Corroborating documentation. IRS Notice 2021-20 instructs taxpayers to create and maintain records that were used to determine that a more than nominal portion of their operations were suspended or that government orders had a more than nominal effect on their business operations.
Many taxpayers fail to possess the proper corroborating documentation to support statements that contributed to the basis for determining their eligibility to claim the ERC. Taxpayers must be prepared to provide documentation that substantiates their assertions and information relied upon for ERC eligibility, as during audits of ERC claims, the IRS isn’t accepting taxpayer assertions at face value.

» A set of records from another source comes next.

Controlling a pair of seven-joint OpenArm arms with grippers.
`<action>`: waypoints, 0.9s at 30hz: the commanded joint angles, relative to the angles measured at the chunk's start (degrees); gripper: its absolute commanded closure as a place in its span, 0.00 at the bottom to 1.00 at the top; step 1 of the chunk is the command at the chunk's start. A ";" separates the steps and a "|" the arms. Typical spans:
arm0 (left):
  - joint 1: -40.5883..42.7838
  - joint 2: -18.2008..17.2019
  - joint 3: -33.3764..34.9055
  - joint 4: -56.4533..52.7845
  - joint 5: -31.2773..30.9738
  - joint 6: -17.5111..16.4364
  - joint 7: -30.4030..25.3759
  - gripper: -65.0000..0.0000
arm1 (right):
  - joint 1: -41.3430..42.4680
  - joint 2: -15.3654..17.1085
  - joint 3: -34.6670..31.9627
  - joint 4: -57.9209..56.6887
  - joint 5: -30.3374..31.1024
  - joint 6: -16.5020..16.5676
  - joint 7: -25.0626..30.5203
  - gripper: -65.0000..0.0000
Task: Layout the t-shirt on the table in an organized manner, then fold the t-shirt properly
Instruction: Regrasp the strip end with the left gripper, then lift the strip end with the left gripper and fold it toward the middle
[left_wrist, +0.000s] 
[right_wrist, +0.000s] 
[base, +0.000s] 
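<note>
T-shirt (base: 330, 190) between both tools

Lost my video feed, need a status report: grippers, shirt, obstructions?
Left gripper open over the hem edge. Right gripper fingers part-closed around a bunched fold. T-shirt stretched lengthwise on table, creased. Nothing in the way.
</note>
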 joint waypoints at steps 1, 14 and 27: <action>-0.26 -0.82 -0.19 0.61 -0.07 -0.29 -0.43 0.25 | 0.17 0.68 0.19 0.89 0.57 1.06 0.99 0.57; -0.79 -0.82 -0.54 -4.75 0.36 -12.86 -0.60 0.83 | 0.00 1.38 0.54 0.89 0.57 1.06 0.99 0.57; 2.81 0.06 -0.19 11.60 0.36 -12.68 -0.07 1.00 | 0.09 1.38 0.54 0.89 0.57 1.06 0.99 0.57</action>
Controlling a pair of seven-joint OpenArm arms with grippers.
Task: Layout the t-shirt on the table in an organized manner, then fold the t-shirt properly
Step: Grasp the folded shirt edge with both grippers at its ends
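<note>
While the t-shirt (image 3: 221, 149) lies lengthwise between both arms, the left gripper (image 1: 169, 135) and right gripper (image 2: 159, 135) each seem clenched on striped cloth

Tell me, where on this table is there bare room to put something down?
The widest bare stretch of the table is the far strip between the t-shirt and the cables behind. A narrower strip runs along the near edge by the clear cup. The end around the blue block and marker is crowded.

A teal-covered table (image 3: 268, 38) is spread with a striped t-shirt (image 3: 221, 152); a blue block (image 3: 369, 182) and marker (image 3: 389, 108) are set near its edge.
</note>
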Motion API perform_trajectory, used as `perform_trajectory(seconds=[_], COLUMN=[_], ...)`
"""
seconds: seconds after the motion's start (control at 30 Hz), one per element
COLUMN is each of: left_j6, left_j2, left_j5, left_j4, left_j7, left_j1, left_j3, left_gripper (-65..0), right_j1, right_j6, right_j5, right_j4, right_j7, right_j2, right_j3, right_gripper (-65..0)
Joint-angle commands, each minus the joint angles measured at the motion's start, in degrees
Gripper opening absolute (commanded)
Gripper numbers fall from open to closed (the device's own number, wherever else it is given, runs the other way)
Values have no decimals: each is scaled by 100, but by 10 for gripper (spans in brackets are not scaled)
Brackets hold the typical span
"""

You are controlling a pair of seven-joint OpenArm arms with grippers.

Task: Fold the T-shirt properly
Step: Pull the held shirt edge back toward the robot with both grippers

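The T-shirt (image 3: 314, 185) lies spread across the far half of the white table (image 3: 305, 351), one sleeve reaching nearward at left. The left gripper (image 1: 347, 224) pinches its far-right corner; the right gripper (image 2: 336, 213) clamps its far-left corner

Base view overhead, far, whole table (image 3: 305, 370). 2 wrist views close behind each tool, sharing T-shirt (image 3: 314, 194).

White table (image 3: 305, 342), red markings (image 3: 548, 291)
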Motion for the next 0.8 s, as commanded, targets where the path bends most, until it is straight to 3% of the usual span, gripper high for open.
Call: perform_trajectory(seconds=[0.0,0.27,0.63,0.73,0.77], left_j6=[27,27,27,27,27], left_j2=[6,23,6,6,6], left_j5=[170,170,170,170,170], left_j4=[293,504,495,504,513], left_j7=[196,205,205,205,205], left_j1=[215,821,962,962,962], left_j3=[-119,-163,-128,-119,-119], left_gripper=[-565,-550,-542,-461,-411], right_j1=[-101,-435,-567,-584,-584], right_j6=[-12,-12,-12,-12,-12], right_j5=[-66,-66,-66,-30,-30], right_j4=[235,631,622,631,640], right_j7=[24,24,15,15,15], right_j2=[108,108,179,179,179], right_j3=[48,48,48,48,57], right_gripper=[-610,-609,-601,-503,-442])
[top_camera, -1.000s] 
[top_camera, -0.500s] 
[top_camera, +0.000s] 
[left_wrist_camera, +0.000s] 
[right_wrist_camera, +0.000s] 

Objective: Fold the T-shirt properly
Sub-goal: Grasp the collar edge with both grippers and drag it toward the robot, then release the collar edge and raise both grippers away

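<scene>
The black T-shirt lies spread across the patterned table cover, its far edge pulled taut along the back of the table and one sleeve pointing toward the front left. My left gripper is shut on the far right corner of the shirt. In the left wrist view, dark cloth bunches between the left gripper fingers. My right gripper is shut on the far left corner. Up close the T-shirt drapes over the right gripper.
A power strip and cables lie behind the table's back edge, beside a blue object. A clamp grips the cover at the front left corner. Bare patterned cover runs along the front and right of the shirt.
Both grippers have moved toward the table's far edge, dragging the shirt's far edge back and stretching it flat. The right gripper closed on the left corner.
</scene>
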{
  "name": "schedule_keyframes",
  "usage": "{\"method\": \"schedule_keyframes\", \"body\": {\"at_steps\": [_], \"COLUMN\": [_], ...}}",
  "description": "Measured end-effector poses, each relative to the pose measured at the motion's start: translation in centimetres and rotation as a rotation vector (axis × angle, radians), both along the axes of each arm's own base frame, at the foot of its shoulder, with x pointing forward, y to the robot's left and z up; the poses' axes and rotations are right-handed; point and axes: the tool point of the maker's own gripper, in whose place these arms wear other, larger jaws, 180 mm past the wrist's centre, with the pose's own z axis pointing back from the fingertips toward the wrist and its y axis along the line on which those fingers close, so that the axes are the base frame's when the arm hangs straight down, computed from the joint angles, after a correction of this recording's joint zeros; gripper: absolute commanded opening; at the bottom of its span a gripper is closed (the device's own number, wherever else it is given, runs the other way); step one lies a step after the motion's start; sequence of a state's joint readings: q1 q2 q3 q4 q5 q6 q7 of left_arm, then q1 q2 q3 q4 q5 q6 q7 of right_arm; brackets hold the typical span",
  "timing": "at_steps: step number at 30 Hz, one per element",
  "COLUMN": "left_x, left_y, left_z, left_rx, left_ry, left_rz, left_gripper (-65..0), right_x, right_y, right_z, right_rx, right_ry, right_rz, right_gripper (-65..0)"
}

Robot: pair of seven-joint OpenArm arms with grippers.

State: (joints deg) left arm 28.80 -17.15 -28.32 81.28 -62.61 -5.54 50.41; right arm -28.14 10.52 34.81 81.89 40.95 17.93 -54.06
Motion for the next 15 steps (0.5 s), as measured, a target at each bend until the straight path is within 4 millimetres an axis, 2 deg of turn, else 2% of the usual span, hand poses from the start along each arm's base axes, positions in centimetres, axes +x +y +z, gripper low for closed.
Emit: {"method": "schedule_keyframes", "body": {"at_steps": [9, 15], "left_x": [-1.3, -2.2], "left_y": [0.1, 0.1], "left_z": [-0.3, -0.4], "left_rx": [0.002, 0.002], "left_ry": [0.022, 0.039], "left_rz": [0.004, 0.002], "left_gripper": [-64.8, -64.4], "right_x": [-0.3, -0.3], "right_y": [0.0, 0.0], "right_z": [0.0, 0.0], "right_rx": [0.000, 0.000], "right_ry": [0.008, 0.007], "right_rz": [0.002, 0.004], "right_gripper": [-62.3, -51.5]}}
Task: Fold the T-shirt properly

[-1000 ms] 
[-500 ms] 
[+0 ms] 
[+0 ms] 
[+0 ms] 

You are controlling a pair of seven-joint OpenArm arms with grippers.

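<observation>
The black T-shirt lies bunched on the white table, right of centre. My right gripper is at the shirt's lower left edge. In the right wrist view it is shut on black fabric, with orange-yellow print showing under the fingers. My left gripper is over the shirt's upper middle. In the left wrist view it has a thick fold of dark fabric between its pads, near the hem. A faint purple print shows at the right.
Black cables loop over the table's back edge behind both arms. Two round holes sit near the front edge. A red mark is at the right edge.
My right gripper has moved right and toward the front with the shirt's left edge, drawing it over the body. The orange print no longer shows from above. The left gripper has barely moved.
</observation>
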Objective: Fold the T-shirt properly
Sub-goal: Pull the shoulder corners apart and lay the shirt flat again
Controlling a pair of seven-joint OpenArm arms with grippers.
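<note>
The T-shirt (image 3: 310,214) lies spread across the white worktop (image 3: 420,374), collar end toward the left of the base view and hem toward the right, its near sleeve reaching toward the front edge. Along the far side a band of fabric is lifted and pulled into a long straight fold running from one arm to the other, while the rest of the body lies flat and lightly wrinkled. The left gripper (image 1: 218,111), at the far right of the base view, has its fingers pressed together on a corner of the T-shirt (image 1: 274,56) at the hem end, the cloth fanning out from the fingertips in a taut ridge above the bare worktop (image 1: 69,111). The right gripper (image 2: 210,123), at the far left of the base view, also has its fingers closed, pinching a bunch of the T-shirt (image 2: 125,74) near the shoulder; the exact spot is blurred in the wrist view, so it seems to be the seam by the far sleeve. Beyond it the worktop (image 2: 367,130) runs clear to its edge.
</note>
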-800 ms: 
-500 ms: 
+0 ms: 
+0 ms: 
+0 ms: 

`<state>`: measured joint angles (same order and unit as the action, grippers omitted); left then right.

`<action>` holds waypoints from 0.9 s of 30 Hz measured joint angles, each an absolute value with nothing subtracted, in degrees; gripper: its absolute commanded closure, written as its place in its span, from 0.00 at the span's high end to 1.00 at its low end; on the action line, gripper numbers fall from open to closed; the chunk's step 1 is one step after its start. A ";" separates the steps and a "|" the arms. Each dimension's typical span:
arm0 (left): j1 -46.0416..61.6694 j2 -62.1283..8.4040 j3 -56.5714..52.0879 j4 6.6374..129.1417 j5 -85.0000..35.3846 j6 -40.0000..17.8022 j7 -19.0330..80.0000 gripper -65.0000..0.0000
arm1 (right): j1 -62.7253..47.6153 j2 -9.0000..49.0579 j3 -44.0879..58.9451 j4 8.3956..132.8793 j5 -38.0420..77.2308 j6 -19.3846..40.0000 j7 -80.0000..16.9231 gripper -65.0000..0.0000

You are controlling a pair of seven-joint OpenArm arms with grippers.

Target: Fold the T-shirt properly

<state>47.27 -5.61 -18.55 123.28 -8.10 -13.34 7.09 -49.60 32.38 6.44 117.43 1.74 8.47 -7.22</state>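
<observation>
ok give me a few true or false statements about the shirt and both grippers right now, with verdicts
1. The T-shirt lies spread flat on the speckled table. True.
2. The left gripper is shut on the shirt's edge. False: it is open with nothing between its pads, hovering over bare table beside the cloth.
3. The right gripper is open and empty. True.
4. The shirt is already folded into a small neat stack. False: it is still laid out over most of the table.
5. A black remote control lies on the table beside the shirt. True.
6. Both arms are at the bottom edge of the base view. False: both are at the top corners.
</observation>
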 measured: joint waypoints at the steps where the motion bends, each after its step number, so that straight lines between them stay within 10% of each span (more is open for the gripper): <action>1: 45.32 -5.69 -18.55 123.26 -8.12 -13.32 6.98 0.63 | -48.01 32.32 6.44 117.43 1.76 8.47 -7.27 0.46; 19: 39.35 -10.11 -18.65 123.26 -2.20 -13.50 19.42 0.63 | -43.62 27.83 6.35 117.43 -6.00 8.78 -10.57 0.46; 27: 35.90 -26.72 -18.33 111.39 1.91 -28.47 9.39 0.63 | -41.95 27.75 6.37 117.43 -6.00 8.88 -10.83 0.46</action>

Documentation Requirements
Proper documentation serves as the foundation of ensuring an eligible and compliant ERC claim. The challenges and diversity in practices among service providers, coupled with common deficiencies in ERC claim documentation, underscore the value of qualified professionals with in-depth subject matter expertise.
Considering the subjectivity and increased scrutiny of the program, taxpayers are reevaluating the perceived risk of their ERC claim with a desire to remediate accordingly.
Given the complexity and nuance, taxpayers are encouraged to seek an independent analysis of their ERC claim documentation from a professional with an understanding of the IRS’ expectations. An unbiased perspective provides taxpayers the opportunity to learn, manage, and mitigate their risks before taking action.
State of the Market
In recent months, the IRS implemented a moratorium on processing all new ERC claims, a withdrawal process, and a voluntary disclosure program as part of its efforts to combat dubious ERC claims.
Further, the IRS has opened more than 300 criminal cases and thousands of ERC claims have been referred for audit. When these audits occur, the IRS makes comprehensive document requests pertaining to a taxpayer’s ERC claim with the expectation that the requested supporting information already exists.
Diversity in Practice
The roles and responsibilities of ERC service providers can vary significantly depending on the provider, and this diversity in practice has created confusion and challenges for taxpayers seeking to claim the ERC. As such, taxpayers must thoroughly understand the terms of their agreements with third-party providers that assist with ERC claims.
Taxpayers shouldn’t assume that ERC service providers produce and maintain documentation to substantiate eligibility — there are various ERC service providers who rely on the taxpayer to attest they understand the rules of the program and have determined their own eligibility for the credit.
The quality and completeness of documentation provided by ERC service providers can vary greatly. Taxpayers must understand the contents of these documents and their relevance to IRS requirements to understand their risk and make informed decisions.